December 31, 2015
- Enterprise Community Partners’ latest blog post in the Spotlight on HOME Investment Partnership series highlights the experience of 22 year old Lani, a single mother of two boy’s, who was able to transition from homelessness to stability with the help of Project Independence, a program administered by Adobe Services in Alameda California, partially funded by HOME. Enterprise is highlighting the effectiveness of the program because deep budget cuts threaten to reverse the success of HOME.
- The Mortgage Bankers Association (MBA) released a letter sent to the Consumer Financial Protection Bureau (CFPB) expressing concerns that the recently implemented Know Before You Owe/Truth in Lending Act/Real Estate Settlement Procedures Acts (TILA/RESPA) regulations are causing widespread market disruptions in the mortgage industry, and that lenders are worried about mistakes and potential liability – causing a decline in loan approval rates and ultimately liquidity. The CFPB’s Director, Corday, issued a letter in response, acknowledging that the new rules will require extensive operational adjustment and stating: “examiners will be squarely focused on whether companies have made good faith efforts to come into compliance” and that initial examinations will be “corrective and diagnostic, rather than punitive.”
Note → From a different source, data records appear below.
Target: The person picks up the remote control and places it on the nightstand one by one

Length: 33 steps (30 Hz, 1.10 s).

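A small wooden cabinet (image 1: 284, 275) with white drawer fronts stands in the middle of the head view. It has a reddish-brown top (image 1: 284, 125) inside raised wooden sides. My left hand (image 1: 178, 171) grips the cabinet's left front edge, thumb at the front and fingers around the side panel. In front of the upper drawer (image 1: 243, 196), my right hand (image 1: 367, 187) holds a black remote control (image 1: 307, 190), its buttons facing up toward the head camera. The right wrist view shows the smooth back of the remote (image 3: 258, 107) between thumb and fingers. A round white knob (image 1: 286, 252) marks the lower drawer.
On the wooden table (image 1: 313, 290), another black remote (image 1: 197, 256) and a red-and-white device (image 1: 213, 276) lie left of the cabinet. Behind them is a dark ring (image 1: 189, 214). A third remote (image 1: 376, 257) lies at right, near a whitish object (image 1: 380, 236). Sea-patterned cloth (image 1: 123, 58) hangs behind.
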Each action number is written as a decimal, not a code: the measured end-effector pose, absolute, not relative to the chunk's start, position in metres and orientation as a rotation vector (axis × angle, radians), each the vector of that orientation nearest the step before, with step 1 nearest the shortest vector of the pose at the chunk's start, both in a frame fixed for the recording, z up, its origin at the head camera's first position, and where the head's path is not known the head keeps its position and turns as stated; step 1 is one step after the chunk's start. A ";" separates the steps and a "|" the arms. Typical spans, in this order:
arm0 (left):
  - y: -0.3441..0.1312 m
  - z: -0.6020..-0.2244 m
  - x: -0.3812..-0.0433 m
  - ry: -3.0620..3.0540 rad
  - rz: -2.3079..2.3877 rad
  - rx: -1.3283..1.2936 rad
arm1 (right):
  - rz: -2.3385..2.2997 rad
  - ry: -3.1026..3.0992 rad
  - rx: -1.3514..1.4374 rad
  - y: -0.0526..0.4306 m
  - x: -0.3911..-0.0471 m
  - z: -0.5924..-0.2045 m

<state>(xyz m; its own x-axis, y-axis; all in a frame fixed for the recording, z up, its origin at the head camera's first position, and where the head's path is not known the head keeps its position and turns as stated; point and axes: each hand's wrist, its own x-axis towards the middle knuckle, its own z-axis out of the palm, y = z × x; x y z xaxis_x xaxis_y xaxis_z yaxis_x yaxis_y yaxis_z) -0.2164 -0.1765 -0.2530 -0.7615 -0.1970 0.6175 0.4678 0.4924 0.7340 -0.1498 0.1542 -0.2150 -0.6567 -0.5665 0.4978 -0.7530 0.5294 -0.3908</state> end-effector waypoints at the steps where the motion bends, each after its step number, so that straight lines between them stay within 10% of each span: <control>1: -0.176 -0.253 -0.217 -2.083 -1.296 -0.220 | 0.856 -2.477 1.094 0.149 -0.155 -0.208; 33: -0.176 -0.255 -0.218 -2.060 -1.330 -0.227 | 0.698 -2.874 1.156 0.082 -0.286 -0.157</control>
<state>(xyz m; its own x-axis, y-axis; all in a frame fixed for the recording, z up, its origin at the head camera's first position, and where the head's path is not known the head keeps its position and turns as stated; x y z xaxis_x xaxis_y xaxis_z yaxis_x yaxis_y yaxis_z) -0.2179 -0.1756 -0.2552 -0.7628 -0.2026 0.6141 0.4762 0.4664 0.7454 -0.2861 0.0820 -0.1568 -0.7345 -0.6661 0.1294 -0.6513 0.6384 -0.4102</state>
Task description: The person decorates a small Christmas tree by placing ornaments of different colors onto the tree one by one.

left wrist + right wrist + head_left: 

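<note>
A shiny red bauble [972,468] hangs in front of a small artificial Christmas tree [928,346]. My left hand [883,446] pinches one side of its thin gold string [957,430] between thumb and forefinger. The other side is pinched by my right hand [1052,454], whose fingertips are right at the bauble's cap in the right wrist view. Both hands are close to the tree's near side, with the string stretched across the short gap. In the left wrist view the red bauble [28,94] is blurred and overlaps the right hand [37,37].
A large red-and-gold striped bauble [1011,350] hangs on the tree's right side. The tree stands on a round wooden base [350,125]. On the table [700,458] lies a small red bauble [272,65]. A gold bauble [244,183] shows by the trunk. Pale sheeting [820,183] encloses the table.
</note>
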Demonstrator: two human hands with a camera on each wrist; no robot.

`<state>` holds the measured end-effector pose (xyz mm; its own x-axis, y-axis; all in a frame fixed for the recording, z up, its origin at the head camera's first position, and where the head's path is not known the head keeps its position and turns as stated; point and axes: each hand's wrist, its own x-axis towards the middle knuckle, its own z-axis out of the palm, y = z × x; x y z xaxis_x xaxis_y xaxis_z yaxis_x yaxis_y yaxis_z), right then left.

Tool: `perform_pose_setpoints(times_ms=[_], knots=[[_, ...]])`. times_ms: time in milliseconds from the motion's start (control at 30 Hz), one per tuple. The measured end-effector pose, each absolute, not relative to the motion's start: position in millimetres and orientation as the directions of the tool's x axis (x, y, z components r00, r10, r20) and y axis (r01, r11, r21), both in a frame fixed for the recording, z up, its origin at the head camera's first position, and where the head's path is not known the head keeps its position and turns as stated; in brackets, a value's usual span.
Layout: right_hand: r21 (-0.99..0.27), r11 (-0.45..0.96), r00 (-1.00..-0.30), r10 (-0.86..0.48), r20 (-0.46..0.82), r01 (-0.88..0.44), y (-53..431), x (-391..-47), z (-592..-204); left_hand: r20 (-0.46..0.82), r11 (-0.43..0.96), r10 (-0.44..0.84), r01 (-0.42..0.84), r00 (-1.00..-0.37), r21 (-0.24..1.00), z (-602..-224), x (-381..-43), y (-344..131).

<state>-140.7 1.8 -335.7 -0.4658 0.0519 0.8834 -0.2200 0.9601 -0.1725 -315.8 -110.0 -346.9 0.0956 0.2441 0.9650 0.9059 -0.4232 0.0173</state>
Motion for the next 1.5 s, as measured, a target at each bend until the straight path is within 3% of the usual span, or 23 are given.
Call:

- The National Association of Realtors (NAR)’s Pending Home Sales Index (a forward looking index) is down slightly for November, the fourth straight monthly decline. Year over year the metric is up, for the 15th straight month. According to NAR the decline is attributable to tight inventory and rising home prices.
- NAR’s RealtorMag predicts the top cities for first time homebuyers in 2016, among the contenders are Orlando, Florida; DeMoines, Iowa; and Banton Rouge, Louisiana.